■ SUPPLIED MATERIAL
· · · ·

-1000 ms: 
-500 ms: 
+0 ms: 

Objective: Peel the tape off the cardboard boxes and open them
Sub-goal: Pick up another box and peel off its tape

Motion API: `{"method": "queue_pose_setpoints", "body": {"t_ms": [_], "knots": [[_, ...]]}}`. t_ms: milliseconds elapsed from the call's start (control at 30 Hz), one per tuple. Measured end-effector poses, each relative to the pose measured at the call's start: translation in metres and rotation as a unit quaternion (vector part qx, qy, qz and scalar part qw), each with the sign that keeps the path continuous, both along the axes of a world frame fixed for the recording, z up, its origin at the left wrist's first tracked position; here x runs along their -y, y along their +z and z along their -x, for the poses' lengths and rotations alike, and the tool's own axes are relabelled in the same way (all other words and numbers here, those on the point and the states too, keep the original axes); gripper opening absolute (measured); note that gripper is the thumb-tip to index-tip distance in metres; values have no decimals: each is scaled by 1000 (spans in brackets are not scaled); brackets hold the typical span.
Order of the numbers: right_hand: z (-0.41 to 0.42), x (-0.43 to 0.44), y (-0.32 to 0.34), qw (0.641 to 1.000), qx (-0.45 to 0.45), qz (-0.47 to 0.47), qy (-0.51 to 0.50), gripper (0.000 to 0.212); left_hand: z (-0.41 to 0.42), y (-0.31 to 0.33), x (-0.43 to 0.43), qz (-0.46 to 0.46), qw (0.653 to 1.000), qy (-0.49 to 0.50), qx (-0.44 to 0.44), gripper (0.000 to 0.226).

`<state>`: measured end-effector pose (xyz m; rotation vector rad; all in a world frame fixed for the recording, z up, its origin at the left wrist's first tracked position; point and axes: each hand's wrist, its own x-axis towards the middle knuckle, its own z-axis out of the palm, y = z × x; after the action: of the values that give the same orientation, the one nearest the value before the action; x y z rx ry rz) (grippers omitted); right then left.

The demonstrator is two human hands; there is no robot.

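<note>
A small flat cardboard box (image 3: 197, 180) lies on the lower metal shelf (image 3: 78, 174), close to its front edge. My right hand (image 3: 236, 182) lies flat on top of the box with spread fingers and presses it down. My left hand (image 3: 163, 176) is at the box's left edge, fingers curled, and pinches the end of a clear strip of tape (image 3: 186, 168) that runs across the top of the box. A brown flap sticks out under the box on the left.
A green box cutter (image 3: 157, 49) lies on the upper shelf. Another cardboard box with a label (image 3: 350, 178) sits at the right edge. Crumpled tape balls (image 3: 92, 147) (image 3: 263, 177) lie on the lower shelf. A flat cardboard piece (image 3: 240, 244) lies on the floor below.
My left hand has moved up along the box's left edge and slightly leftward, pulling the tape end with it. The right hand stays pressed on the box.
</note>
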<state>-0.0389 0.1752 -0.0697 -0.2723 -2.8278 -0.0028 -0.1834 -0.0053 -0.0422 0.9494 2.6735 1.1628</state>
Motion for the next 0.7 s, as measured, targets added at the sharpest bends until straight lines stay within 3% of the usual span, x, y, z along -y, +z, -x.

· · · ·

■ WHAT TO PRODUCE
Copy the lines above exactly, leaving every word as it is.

■ EXPECTED ANSWER
-1000 ms: 
-500 ms: 
+0 ms: 

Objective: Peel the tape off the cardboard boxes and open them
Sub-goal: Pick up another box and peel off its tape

Motion API: `{"method": "queue_pose_setpoints", "body": {"t_ms": [_], "knots": [[_, ...]]}}`. t_ms: milliseconds elapsed from the call's start (control at 30 Hz), one per tuple. Measured end-effector poses, each relative to the pose measured at the call's start: translation in metres and rotation as a unit quaternion (vector part qx, qy, qz and scalar part qw), each with the sign that keeps the path continuous, both along the axes of a world frame fixed for the recording, z up, its origin at the left wrist's first tracked position; here x runs along their -y, y along their +z and z along their -x, for the poses' lengths and rotations alike, and the tool's own axes are relabelled in the same way (all other words and numbers here, those on the point and the states too, keep the original axes); gripper opening absolute (measured); note that gripper is the thumb-tip to index-tip distance in metres; values have no decimals: each is scaled by 1000 (spans in brackets are not scaled); brackets hold the typical span.
Order of the numbers: right_hand: z (-0.41 to 0.42), x (-0.43 to 0.44), y (-0.32 to 0.34), qw (0.641 to 1.000), qx (-0.45 to 0.45), qz (-0.47 to 0.47), qy (-0.51 to 0.50), gripper (0.000 to 0.212); left_hand: z (-0.41 to 0.42), y (-0.31 to 0.33), x (-0.43 to 0.43), qz (-0.46 to 0.46), qw (0.653 to 1.000), qy (-0.49 to 0.50), qx (-0.44 to 0.44), gripper (0.000 to 0.226).

`<state>`: measured end-effector pose (xyz m; rotation vector rad; all in a world frame fixed for the recording, z up, its origin at the left wrist's first tracked position; point and axes: each hand's wrist, its own x-axis towards the middle knuckle, its own z-axis out of the palm, y = z × x; after the action: of the values that give the same orientation, the one nearest the value before the action; x y z rx ry rz) (grippers omitted); right then left.

The demonstrator is two human hands; there is no robot.

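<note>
A small flat cardboard box (image 3: 197, 180) lies on the lower metal shelf (image 3: 78, 174), close to its front edge. My right hand (image 3: 236, 182) lies flat on top of the box with spread fingers and presses it down. My left hand (image 3: 163, 176) is at the box's left edge, fingers curled, and pinches the end of a clear strip of tape (image 3: 186, 168) that runs across the top of the box. A brown flap sticks out under the box on the left.
A green box cutter (image 3: 157, 49) lies on the upper shelf. Another cardboard box with a label (image 3: 350, 178) sits at the right edge. Crumpled tape balls (image 3: 92, 147) (image 3: 263, 177) lie on the lower shelf. A flat cardboard piece (image 3: 240, 244) lies on the floor below.
My left hand has moved up along the box's left edge and slightly leftward, pulling the tape end with it. The right hand stays pressed on the box.
</note>
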<state>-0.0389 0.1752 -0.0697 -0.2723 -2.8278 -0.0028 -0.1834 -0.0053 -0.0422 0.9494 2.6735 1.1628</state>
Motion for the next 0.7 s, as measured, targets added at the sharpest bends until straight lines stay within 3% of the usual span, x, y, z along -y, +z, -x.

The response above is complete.